Return all lines in the material below that contain "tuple".

· · · ·

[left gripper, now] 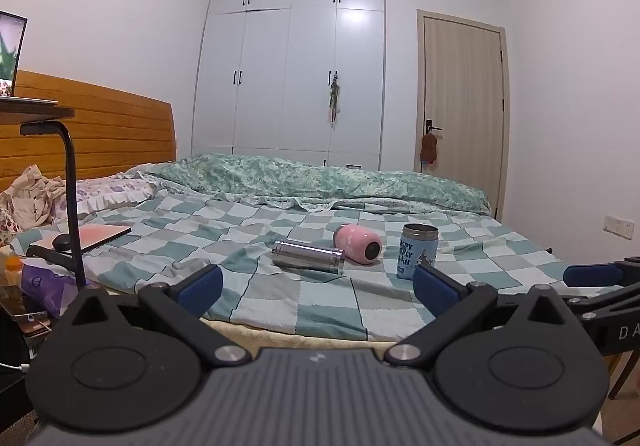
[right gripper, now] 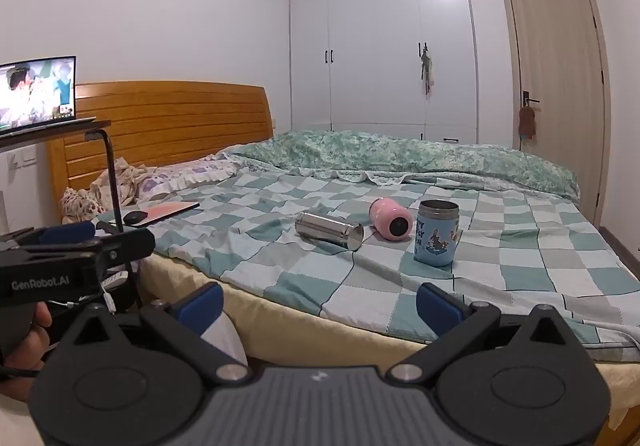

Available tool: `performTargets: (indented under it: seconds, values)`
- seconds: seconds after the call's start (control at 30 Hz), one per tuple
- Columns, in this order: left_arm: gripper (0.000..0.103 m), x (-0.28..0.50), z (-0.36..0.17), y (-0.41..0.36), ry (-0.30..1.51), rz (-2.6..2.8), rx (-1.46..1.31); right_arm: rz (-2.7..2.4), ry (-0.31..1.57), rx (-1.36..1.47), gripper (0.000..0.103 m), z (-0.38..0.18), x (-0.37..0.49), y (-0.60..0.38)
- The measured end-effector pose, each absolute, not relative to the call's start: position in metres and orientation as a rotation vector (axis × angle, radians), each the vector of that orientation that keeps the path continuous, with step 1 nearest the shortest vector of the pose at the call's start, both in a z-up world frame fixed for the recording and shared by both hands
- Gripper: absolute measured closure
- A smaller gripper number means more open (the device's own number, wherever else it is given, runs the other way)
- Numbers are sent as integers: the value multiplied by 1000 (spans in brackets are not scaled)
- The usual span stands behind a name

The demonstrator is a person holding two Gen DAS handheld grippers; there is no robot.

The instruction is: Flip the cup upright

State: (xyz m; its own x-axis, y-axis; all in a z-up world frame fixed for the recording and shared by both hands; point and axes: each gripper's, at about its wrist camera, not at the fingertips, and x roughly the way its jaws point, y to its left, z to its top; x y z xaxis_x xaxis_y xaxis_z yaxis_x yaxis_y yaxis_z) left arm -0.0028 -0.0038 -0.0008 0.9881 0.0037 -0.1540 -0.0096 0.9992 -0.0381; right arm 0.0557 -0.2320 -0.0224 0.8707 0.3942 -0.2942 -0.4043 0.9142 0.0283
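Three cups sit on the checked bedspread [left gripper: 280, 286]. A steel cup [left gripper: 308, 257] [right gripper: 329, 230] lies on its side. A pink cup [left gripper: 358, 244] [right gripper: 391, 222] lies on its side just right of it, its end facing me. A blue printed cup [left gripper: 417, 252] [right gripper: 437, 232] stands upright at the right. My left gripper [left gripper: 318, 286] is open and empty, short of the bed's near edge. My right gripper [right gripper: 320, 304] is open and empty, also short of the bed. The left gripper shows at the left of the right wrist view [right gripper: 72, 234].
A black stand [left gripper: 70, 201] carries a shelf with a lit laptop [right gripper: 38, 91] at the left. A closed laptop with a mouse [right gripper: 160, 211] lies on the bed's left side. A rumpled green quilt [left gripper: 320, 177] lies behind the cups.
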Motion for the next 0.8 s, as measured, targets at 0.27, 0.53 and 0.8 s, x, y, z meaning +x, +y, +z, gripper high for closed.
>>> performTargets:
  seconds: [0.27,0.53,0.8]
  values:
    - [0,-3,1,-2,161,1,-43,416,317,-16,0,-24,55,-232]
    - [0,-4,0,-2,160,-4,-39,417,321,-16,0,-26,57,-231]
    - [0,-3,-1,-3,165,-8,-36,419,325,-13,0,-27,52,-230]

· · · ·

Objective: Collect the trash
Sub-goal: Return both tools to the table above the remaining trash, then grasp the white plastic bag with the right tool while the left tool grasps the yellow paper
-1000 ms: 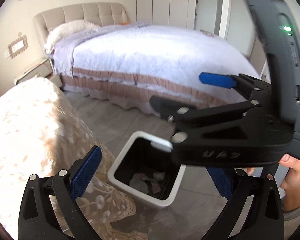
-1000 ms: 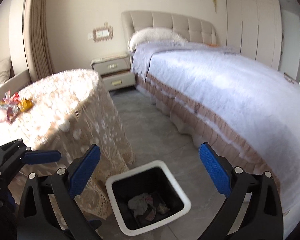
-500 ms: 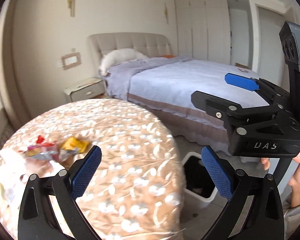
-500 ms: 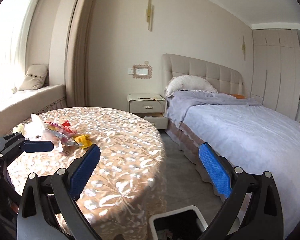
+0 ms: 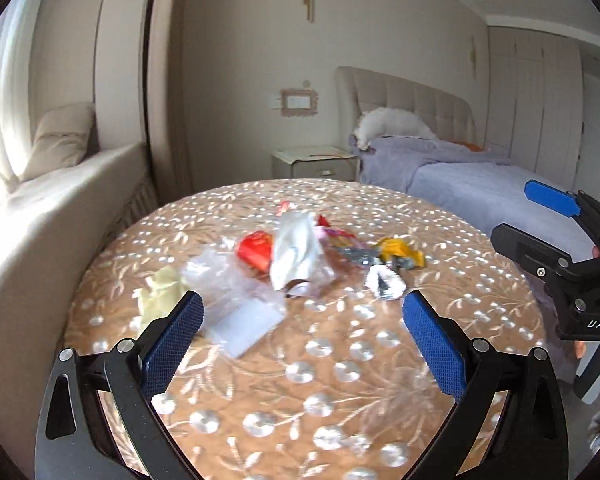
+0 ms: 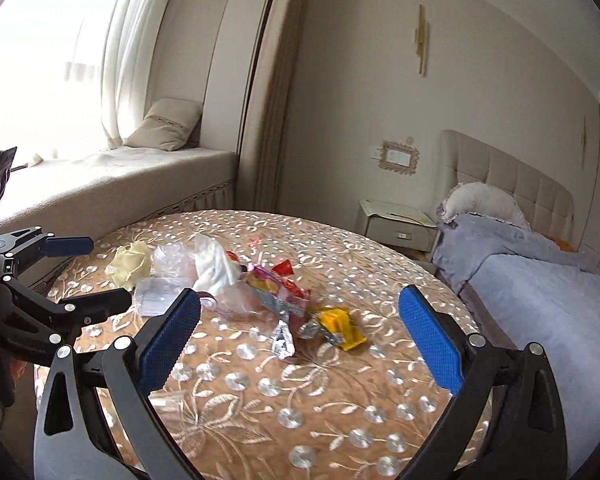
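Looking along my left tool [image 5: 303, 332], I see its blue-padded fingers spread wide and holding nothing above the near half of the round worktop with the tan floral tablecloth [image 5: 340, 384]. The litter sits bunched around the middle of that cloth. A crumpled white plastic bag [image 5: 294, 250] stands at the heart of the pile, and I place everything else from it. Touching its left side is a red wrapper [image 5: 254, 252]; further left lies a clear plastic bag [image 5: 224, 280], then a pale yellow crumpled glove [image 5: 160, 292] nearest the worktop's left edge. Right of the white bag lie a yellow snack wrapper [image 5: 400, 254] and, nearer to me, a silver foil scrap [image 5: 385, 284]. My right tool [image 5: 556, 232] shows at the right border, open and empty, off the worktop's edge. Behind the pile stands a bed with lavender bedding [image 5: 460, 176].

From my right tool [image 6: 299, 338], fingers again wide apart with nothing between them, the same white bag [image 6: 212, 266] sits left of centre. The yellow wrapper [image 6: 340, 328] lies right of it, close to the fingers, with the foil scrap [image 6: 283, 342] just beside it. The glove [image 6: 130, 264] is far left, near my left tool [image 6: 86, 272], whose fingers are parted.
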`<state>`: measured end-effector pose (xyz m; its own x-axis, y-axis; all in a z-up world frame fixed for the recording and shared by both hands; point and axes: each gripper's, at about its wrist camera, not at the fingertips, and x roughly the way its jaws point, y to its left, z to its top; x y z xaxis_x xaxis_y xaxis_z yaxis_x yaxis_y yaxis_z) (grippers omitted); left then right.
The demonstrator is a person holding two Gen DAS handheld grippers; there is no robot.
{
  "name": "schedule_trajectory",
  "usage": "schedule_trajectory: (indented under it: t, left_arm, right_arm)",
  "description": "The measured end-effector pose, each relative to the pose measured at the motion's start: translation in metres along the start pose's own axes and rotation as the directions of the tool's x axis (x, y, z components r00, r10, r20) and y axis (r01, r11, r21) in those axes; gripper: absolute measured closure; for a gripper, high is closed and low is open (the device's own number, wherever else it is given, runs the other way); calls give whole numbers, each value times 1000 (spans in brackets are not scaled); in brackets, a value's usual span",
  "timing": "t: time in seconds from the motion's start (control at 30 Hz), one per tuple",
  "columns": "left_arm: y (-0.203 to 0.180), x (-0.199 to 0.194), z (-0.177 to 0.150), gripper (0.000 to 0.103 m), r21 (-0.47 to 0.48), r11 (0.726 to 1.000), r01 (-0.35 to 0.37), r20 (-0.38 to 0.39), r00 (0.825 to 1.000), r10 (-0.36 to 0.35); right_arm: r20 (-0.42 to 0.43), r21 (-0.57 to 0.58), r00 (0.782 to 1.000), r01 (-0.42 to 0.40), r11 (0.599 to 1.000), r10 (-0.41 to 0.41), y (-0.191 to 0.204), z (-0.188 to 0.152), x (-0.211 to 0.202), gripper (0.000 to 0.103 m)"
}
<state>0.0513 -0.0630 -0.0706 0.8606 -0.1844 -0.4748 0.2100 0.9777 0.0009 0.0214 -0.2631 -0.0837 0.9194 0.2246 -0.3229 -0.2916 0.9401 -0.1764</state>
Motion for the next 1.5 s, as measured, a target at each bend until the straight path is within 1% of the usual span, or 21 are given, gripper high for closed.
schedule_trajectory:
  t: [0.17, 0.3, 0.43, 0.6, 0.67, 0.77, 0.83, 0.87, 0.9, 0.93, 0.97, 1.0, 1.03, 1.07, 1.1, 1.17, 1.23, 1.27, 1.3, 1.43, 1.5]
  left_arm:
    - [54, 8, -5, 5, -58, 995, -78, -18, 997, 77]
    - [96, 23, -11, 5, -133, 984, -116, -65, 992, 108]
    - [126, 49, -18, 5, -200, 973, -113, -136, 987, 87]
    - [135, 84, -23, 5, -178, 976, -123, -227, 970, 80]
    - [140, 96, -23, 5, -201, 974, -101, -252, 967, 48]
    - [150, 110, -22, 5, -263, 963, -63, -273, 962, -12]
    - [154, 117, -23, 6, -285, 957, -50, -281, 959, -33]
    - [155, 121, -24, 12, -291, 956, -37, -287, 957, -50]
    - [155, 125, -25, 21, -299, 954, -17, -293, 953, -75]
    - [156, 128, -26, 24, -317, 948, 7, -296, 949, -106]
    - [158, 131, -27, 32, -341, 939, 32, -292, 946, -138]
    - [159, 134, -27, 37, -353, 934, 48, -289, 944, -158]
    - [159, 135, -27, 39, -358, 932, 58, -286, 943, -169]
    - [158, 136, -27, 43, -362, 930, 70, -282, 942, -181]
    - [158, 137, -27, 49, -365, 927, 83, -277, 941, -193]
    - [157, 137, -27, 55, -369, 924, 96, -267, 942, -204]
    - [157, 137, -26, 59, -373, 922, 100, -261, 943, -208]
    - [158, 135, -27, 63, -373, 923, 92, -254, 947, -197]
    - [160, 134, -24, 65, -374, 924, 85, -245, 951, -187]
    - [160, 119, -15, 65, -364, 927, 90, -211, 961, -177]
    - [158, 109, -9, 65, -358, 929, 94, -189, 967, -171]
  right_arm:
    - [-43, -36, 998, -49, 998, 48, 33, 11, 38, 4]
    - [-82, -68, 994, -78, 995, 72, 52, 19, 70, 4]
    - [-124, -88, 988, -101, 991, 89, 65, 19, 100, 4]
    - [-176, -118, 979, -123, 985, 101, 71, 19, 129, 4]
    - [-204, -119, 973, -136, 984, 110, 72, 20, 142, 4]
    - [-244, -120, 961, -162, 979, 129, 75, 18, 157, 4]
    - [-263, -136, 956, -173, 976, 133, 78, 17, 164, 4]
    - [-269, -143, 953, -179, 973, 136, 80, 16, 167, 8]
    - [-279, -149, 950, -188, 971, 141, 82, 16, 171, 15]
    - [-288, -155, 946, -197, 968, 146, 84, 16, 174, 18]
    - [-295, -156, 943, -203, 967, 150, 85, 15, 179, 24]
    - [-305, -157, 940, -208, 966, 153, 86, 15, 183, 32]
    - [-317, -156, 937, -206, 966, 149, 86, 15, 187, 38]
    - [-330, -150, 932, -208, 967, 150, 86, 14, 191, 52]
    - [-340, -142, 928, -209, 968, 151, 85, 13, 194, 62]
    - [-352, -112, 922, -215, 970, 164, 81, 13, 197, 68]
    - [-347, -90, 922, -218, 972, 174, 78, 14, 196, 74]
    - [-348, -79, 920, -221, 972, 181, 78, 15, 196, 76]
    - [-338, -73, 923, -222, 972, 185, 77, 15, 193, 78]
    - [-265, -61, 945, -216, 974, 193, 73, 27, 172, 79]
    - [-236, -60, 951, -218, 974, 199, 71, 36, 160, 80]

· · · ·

- **Exercise response**
- seconds: seconds after the call's start (control at 30 Hz), one per tuple
  "timing": "t: time in seconds from the motion's start (control at 30 Hz), one per tuple",

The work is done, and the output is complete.